Exercise objective
From the opening line of the records through the line bearing "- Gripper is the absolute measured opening", set down every line exactly.

——————————

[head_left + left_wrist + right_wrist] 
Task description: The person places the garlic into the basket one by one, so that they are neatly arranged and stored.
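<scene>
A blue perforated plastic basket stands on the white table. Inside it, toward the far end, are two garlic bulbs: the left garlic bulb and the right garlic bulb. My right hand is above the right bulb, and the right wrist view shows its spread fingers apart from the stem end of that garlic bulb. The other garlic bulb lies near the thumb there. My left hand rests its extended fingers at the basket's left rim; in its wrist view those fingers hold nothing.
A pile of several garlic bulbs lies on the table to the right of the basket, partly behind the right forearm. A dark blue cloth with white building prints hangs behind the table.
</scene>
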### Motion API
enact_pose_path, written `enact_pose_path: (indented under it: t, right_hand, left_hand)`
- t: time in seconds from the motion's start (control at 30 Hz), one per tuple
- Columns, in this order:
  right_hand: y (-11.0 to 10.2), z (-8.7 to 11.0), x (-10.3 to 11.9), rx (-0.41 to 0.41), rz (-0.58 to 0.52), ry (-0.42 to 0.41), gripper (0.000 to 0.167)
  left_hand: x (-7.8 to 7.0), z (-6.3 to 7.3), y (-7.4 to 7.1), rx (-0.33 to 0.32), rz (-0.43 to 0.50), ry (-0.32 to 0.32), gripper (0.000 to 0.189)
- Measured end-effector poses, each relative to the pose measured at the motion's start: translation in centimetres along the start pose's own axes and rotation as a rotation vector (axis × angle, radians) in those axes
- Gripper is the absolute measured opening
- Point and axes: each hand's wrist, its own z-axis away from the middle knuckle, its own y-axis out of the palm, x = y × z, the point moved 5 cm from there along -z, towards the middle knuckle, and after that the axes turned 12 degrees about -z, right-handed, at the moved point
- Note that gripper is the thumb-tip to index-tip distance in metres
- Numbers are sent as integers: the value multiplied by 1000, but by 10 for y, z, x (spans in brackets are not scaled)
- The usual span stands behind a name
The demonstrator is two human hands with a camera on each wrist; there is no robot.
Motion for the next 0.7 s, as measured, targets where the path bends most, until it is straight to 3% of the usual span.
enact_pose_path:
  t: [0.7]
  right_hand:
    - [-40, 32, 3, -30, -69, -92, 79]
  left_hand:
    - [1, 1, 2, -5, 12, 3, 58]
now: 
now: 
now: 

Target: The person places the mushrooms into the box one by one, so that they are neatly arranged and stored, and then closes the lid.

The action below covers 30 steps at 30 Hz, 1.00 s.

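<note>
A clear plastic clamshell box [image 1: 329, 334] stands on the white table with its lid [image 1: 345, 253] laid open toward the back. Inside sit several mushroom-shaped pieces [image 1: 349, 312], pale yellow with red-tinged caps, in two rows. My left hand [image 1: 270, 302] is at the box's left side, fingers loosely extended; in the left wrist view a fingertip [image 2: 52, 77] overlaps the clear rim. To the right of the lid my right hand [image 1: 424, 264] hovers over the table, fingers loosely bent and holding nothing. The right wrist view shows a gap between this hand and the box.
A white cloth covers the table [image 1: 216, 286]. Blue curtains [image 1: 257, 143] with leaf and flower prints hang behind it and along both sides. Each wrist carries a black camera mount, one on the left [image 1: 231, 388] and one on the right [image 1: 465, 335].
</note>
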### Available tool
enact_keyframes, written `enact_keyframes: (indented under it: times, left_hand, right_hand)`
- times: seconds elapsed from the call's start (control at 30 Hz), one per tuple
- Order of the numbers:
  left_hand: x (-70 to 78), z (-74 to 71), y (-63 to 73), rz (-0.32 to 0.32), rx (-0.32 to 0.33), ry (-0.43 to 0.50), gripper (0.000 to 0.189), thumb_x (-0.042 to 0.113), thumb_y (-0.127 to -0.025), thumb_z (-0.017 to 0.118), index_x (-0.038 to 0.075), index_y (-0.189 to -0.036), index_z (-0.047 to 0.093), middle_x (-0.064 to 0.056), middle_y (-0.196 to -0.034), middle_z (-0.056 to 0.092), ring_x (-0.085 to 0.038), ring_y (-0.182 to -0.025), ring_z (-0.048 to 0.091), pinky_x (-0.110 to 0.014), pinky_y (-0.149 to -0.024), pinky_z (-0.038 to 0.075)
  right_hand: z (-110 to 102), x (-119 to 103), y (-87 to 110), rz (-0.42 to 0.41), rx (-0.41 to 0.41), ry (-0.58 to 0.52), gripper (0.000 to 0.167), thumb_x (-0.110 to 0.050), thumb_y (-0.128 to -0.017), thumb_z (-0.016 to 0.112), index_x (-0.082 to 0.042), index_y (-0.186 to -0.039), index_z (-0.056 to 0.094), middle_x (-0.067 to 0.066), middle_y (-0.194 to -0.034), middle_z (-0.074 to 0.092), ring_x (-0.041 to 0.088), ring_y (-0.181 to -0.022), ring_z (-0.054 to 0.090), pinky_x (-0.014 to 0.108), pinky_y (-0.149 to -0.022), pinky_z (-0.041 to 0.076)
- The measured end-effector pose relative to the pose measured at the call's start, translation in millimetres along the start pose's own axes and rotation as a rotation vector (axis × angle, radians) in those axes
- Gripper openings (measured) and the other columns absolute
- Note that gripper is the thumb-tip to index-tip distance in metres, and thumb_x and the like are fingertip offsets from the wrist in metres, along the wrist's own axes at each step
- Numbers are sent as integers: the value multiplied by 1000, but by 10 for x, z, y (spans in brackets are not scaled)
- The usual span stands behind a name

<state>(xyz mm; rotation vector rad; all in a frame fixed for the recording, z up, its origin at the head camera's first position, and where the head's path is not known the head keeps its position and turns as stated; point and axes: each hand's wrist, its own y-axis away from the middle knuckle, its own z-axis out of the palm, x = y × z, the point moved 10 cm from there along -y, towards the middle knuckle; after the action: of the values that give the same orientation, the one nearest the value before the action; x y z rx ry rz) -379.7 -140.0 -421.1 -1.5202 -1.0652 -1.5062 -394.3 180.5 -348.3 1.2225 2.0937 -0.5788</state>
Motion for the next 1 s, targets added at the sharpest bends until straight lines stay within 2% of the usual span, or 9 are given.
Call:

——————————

Solution to this task
[head_left + left_wrist + right_wrist] 
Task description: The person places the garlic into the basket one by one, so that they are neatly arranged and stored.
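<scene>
A blue perforated plastic basket stands on the white table. Inside it, toward the far end, are two garlic bulbs: the left garlic bulb and the right garlic bulb. My right hand is above the right bulb, and the right wrist view shows its spread fingers apart from the stem end of that garlic bulb. The other garlic bulb lies near the thumb there. My left hand rests its extended fingers at the basket's left rim; in its wrist view those fingers hold nothing.
A pile of several garlic bulbs lies on the table to the right of the basket, partly behind the right forearm. A dark blue cloth with white building prints hangs behind the table.
</scene>
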### Motion API
enact_pose_path, written `enact_pose_path: (indented under it: t, right_hand, left_hand)`
- t: time in seconds from the motion's start (control at 30 Hz), one per tuple
- Columns, in this order:
  right_hand: y (-11.0 to 10.2), z (-8.7 to 11.0), x (-10.3 to 11.9), rx (-0.41 to 0.41), rz (-0.58 to 0.52), ry (-0.42 to 0.41), gripper (0.000 to 0.167)
  left_hand: x (-7.8 to 7.0), z (-6.3 to 7.3), y (-7.4 to 7.1), rx (-0.33 to 0.32), rz (-0.43 to 0.50), ry (-0.32 to 0.32), gripper (0.000 to 0.189)
- Measured end-effector poses, each relative to the pose measured at the motion's start: translation in centimetres along the start pose's own axes and rotation as a rotation vector (axis × angle, radians) in those axes
- Gripper is the absolute measured opening

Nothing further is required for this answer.